Having discovered the cause of the customers anger the next step is to sympathise with their anger. The first step is to speak softly. Summaries what you have heard from the customer to show you've actively listened to what they've said. Ask questions if you need to and ask the customer to confirm what you have relayed back to them is correct. Part of sympathising with the customer is focused on body language. Ensure eye-contact, stand or sit upright and make sure your arms aren't folded. Showing you understand a customers frustration through words and body language can go a long way in addressing the concerns of an angry customer.

Apologise

Whether you feel the customer is right or wrong the best thing to do is to apologise. For whatever reason their expectations of your product or service have not been met. A simple "I'm sorry, let's make this right," is enough.

Own the problem

The customer has come to you to express frustration at the business, you should be the one to help.

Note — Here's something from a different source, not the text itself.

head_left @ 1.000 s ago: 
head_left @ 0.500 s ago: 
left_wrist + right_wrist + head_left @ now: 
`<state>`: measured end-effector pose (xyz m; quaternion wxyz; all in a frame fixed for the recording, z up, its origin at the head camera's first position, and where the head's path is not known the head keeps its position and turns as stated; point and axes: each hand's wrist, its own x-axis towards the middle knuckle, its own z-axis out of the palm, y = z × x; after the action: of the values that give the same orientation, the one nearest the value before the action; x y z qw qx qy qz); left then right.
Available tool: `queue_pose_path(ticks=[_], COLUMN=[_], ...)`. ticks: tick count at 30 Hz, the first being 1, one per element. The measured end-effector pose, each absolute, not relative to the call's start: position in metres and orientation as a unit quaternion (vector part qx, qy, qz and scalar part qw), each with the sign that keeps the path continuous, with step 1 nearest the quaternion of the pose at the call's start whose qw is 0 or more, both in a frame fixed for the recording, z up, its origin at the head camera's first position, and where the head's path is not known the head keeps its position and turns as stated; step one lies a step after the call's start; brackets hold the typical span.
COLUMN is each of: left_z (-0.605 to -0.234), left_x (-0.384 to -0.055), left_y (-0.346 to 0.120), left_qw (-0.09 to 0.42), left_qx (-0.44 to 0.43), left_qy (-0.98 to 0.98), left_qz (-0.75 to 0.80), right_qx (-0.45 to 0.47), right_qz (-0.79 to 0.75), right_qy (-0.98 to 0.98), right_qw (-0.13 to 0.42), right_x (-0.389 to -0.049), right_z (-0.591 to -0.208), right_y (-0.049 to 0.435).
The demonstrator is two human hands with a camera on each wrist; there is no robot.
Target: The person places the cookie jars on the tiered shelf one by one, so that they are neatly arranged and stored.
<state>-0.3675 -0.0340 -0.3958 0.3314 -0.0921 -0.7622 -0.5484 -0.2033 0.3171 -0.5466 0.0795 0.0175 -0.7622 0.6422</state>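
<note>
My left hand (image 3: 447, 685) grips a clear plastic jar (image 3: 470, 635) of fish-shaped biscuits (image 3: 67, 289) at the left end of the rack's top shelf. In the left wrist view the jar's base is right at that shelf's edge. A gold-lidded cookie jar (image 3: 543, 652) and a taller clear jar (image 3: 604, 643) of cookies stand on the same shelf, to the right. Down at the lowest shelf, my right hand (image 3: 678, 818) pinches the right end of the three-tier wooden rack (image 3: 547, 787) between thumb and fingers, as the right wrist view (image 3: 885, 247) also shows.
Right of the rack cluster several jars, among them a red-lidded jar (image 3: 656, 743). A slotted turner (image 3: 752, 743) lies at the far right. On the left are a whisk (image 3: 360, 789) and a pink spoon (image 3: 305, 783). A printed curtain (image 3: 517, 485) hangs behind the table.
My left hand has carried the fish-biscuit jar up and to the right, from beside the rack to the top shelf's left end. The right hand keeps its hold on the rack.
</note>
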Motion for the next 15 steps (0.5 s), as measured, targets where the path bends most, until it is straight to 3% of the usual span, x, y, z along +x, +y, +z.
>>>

You may feel tempted to pass off the issue to someone else because it's not your responsibility. This is likely to make the person more angry because they have taken their time to explain their situation to you and now feel powerless to have it resolved. Call on any assistance you need but ensure you remain committed to resolving the problem.

Find a Solution

Solving the problem for the customer is a two step process. Having listened to the customers concerns you should have identified the emotional issue and the technical one. Using the example above, the technical issue may have been that the waiter misheard the patron when they ordered. The emotional issue is that the customer is now running late and is what has made the customer angry. Resolve the pressing emotional issue first and then go about rectifying the technical. Work out what went wrong and implement a long term fix to at least minimise the likelihood of the situation repeating.

Take time out

Confronting an angry customer can be a stressful situation. This is the case even if you've handled the situation well. Make sure you take at least a few minutes to yourself after such an event. Go for a walk, talk to a friend, do what you need to do to get back in the right frame of mind to talk to customers again.

Follow up

It is likely that the technical side to any complaint will involve a longer term fix. Ensure that the customer who made the complaint receives a follow up. Reassure them that steps have been taken to rectify the issue. By reassuring the customer and showing attentiveness you are more likely to avoid the loss of a customer and may even attract new ones based on your determination to set things right.